Reproduce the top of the data verbatim, through and including the line that contains "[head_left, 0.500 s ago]".

Items from a dataset

════════

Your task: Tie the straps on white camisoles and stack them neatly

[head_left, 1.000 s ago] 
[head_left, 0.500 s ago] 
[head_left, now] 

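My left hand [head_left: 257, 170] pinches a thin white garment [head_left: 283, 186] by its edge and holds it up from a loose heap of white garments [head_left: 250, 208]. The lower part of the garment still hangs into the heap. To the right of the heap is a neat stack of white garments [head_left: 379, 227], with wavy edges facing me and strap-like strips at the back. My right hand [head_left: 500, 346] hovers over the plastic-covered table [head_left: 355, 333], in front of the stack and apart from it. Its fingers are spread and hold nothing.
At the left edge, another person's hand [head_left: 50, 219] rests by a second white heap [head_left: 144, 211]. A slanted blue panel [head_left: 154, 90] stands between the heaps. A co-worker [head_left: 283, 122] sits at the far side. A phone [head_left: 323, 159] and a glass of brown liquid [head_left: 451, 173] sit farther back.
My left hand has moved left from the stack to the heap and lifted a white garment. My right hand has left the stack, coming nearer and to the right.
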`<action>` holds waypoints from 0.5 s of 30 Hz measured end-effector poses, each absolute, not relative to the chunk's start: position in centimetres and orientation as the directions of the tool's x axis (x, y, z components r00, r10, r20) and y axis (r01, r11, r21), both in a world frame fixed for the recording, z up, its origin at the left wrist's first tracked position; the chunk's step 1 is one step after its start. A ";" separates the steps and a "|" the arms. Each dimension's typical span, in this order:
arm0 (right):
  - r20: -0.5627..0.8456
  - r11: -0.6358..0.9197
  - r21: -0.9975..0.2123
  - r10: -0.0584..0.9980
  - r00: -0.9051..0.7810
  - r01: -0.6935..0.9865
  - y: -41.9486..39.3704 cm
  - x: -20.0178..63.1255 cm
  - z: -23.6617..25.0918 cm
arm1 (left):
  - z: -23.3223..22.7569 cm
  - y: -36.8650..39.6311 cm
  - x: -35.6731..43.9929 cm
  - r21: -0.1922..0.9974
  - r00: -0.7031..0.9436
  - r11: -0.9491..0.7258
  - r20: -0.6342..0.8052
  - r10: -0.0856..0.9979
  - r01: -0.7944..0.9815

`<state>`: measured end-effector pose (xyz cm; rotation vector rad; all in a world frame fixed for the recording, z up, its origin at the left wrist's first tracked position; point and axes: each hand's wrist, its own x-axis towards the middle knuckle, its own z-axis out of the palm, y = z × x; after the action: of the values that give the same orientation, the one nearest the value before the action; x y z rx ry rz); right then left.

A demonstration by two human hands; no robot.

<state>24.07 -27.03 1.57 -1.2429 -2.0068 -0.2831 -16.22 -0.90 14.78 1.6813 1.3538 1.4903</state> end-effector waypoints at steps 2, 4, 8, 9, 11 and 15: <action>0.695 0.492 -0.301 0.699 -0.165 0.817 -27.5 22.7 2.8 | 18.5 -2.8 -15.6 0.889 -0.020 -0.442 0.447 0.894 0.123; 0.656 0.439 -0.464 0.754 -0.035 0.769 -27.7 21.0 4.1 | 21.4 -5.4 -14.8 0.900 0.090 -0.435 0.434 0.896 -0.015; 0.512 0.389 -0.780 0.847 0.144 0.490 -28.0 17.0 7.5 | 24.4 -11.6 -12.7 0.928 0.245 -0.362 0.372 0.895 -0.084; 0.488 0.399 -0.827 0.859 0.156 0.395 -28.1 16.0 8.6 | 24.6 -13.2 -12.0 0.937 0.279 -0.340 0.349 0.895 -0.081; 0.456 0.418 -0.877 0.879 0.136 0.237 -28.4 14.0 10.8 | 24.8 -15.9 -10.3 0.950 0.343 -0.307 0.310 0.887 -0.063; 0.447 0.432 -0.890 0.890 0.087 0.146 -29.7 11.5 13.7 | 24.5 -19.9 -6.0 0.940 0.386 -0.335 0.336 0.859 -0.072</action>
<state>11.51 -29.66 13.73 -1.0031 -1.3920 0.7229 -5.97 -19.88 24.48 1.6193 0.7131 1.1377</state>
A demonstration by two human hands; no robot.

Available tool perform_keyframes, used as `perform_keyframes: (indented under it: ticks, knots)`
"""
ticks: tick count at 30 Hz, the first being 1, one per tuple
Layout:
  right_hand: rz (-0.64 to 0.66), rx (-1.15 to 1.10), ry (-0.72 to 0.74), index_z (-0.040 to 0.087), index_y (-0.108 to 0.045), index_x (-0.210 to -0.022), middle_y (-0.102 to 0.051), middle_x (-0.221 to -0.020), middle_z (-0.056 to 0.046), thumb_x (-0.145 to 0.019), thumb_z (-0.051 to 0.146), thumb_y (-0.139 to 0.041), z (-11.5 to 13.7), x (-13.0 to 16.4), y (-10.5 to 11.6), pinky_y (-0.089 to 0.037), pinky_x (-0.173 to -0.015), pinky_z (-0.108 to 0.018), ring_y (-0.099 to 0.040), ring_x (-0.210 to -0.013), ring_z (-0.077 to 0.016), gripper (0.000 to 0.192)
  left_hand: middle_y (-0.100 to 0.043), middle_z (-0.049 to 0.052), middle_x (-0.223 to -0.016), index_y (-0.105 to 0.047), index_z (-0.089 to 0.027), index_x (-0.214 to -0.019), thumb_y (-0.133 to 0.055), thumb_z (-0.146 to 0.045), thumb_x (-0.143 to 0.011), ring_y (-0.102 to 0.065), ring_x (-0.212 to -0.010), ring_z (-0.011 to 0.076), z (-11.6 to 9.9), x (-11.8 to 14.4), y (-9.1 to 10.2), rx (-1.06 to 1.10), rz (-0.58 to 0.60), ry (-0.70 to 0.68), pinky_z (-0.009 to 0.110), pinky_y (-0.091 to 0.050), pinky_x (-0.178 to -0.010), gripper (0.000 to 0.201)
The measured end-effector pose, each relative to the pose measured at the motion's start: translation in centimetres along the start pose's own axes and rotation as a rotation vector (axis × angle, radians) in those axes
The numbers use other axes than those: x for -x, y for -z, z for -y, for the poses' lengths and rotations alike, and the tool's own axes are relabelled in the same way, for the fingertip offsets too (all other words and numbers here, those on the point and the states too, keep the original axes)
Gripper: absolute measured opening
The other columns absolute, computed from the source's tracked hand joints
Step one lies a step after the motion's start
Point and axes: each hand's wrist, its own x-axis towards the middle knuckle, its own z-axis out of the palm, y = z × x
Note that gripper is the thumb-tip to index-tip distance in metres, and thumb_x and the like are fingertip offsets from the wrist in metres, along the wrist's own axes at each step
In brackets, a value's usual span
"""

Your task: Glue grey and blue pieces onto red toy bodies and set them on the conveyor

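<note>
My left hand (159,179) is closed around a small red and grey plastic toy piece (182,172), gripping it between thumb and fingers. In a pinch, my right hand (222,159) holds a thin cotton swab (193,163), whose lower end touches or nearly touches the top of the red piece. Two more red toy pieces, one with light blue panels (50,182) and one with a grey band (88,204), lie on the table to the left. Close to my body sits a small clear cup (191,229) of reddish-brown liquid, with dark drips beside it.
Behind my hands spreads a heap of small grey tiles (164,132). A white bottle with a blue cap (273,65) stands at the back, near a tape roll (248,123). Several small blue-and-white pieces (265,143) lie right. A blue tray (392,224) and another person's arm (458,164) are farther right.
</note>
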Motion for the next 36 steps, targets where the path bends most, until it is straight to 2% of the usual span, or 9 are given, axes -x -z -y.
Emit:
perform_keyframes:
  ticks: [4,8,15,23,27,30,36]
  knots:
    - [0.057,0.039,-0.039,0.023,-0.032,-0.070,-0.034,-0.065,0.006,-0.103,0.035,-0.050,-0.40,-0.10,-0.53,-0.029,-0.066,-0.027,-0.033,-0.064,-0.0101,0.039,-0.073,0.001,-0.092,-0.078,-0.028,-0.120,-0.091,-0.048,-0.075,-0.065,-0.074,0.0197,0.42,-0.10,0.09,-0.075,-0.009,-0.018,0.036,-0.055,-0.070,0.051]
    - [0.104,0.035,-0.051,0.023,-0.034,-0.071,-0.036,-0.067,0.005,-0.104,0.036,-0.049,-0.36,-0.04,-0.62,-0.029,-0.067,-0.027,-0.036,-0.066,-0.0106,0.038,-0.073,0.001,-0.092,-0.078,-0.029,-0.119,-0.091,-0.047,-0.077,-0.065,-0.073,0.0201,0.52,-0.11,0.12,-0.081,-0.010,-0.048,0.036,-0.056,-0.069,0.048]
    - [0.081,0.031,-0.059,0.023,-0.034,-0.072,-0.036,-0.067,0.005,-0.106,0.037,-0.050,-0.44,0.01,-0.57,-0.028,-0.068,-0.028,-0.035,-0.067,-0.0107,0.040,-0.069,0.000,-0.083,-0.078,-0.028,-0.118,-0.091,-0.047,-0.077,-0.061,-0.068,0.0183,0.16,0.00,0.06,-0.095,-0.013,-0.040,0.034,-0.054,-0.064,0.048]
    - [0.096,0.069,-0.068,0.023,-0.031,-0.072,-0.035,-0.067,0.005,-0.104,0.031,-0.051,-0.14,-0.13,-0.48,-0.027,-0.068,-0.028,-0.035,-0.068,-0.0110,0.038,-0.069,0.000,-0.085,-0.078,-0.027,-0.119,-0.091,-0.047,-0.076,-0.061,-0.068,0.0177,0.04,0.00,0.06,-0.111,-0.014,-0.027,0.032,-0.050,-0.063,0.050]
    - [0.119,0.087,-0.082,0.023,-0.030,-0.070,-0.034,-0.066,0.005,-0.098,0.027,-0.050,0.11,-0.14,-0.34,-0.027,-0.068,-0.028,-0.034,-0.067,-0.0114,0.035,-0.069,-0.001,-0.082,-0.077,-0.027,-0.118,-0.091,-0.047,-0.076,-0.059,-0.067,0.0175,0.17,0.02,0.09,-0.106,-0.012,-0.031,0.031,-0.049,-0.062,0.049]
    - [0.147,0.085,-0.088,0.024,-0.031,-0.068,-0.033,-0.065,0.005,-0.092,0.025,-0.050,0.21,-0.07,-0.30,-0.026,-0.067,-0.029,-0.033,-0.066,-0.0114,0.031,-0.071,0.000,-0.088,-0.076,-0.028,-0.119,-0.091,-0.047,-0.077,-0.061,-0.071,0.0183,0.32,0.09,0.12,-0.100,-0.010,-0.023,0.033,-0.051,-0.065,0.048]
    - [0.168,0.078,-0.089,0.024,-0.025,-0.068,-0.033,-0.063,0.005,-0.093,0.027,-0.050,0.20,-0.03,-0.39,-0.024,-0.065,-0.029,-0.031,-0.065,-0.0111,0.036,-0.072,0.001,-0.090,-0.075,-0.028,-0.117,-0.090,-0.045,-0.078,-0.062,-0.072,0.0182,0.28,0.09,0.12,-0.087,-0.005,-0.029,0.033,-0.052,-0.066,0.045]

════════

Task response |
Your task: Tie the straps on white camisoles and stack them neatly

[head_left, 1.000 s ago] 
[head_left, 0.500 s ago] 

Nothing else is needed to finish the exercise.